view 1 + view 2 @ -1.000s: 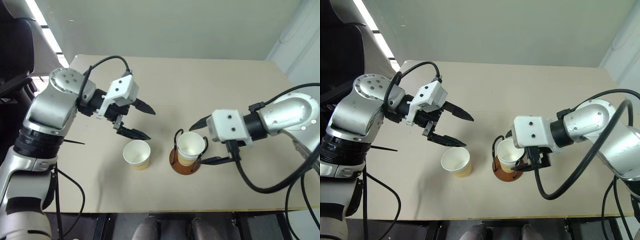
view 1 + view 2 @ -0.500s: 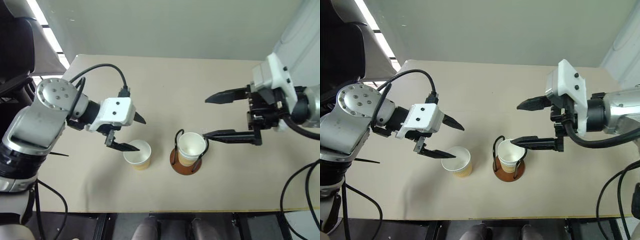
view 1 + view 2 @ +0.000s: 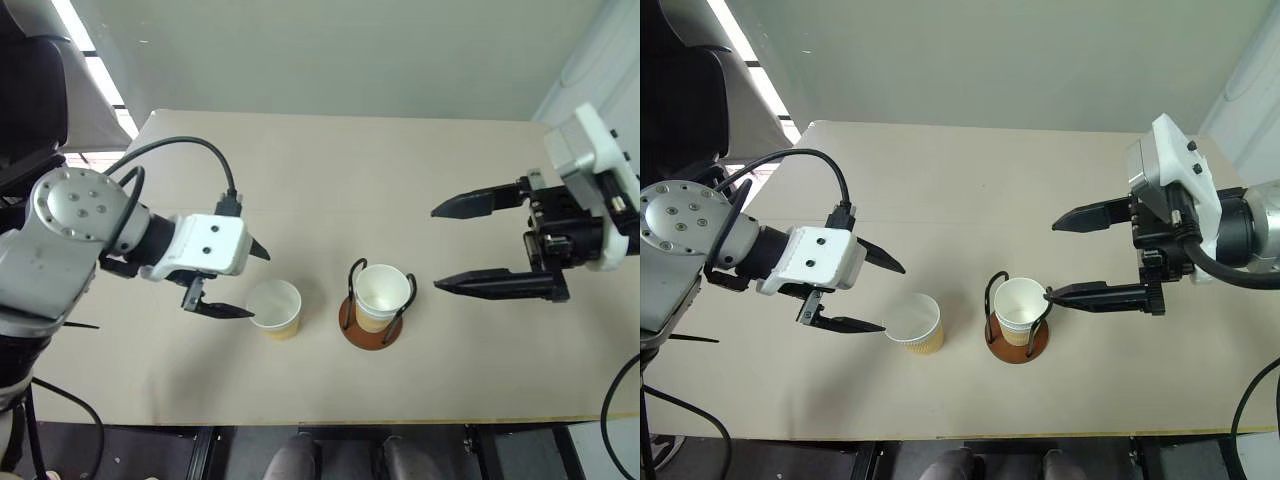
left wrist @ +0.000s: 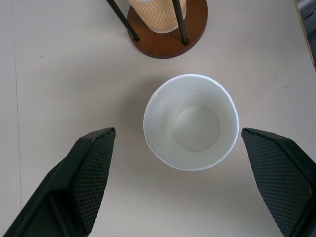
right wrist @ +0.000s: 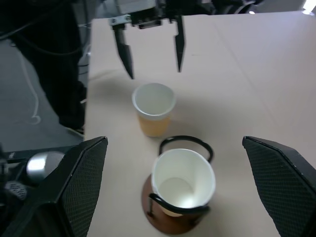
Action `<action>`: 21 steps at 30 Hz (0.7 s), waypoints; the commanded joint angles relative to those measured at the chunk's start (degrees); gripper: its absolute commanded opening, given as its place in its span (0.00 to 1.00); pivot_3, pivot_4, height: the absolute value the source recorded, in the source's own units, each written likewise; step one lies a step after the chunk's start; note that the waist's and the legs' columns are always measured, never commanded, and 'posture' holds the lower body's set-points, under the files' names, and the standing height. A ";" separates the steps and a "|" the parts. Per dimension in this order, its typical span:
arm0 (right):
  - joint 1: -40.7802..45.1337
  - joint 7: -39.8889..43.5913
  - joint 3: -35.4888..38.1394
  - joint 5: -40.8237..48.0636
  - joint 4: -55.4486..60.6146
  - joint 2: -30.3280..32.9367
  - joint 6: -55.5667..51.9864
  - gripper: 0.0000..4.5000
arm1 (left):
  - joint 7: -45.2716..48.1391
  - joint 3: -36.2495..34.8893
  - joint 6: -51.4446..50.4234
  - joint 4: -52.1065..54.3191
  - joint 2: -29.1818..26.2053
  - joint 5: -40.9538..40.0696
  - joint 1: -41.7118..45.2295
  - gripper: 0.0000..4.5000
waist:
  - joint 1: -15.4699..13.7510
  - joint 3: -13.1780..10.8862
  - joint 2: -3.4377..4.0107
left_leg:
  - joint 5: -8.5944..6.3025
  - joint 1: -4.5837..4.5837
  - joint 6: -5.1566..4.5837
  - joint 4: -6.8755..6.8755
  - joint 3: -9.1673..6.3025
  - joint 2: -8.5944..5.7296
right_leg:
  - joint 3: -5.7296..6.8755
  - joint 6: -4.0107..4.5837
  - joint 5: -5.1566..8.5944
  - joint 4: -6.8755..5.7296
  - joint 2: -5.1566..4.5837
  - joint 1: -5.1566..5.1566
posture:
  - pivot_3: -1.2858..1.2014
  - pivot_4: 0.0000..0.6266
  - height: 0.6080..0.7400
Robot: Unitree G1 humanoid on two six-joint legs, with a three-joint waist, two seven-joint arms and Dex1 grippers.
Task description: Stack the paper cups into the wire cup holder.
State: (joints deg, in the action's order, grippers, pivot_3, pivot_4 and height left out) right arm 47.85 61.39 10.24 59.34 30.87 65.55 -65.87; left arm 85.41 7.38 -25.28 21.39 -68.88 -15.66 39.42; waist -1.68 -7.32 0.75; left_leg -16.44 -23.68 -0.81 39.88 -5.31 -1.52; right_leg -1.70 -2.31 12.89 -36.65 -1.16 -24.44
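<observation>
With the left gripper (image 3: 242, 282) hanging just beside the loose cup (image 3: 274, 308), jaws wide open and holding nothing, this looks like the approach to the next pickup. That cup stands upright on the table (image 3: 330, 180), apart from the jaws but lined up between them in the left wrist view. Just right of it sits the holder (image 3: 370, 322), already with a cup (image 3: 382, 296) nested inside its wire loops. Further right, the right gripper (image 3: 450, 248) hovers clear of the holder, jaws also wide open and empty. Next move, I'd guess: close the left jaws around the loose cup without crushing it, lift, then drop it straight into the nested one.
</observation>
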 commanded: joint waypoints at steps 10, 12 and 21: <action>-3.53 4.62 5.38 1.02 -0.10 4.11 7.37 1.00 | 0.93 1.93 0.94 4.38 -1.36 2.72 -1.36 0.98 | 0.10 0.00 0.00 | -0.03 0.01 0.04 0.00 0.00 0.00 | 0.00 0.06 0.03 -0.11 0.00 -0.03 | 0.52 0.24 1.00; -3.86 4.36 5.42 1.28 -0.16 4.41 7.95 1.00 | 1.04 2.27 1.21 4.77 -1.24 3.23 -1.56 0.98 | 0.13 0.00 0.00 | -0.03 0.02 0.05 0.00 0.00 0.01 | 0.00 0.07 0.04 -0.14 0.00 -0.04 | 0.52 0.24 1.00; -4.39 4.44 4.21 0.40 -1.33 5.71 10.03 1.00 | 0.96 4.47 3.76 4.18 -0.79 6.60 -2.44 0.98 | 0.11 0.00 0.00 | -0.04 0.03 0.06 0.01 0.00 0.01 | 0.00 0.08 0.05 -0.16 0.00 -0.03 | 0.52 0.24 1.00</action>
State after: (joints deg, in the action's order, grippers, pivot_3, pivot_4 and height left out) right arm 43.24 65.50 12.92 59.94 29.69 70.12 -56.94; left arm 86.24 12.25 -22.41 25.05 -69.18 -9.92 36.88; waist -1.57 -7.32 0.75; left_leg -16.48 -23.65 -0.75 39.89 -5.31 -1.51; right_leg -1.70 -2.23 12.93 -36.81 -1.16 -24.47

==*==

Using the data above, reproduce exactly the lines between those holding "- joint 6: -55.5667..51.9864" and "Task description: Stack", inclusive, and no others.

  - joint 6: -55.5667..51.9864
  - gripper: 0.0000..4.5000
arm1 (left):
  - joint 7: -45.2716..48.1391
  - joint 3: -36.2495..34.8893
  - joint 6: -51.4446..50.4234
  - joint 4: -52.1065..54.3191
  - joint 2: -29.1818..26.2053
  - joint 5: -40.9538..40.0696
  - joint 1: -41.7118..45.2295
  - gripper: 0.0000..4.5000
waist:
  - joint 1: -15.4699..13.7510
  - joint 3: -13.1780..10.8862
  - joint 2: -3.4377..4.0107
left_leg:
  - joint 5: -8.5944..6.3025
  - joint 1: -4.5837..4.5837
  - joint 6: -5.1566..4.5837
  - joint 4: -6.8755..6.8755
  - joint 3: -9.1673..6.3025
  - joint 2: -8.5944..5.7296
right_leg:
  - joint 3: -5.7296..6.8755
  - joint 6: -4.0107..4.5837
  - joint 5: -5.1566..8.5944
  - joint 4: -6.8755..5.7296
  - joint 2: -5.1566..4.5837
  - joint 1: -5.1566..5.1566
posture:
  - pivot_3: -1.2858..1.2014
  - pivot_4: 0.0000..0.6266
  - height: 0.6080..0.7400
Robot: Unitree G1 humanoid on two six-joint legs, with a three-joint waist, two seven-joint arms and Dex1 grippers.
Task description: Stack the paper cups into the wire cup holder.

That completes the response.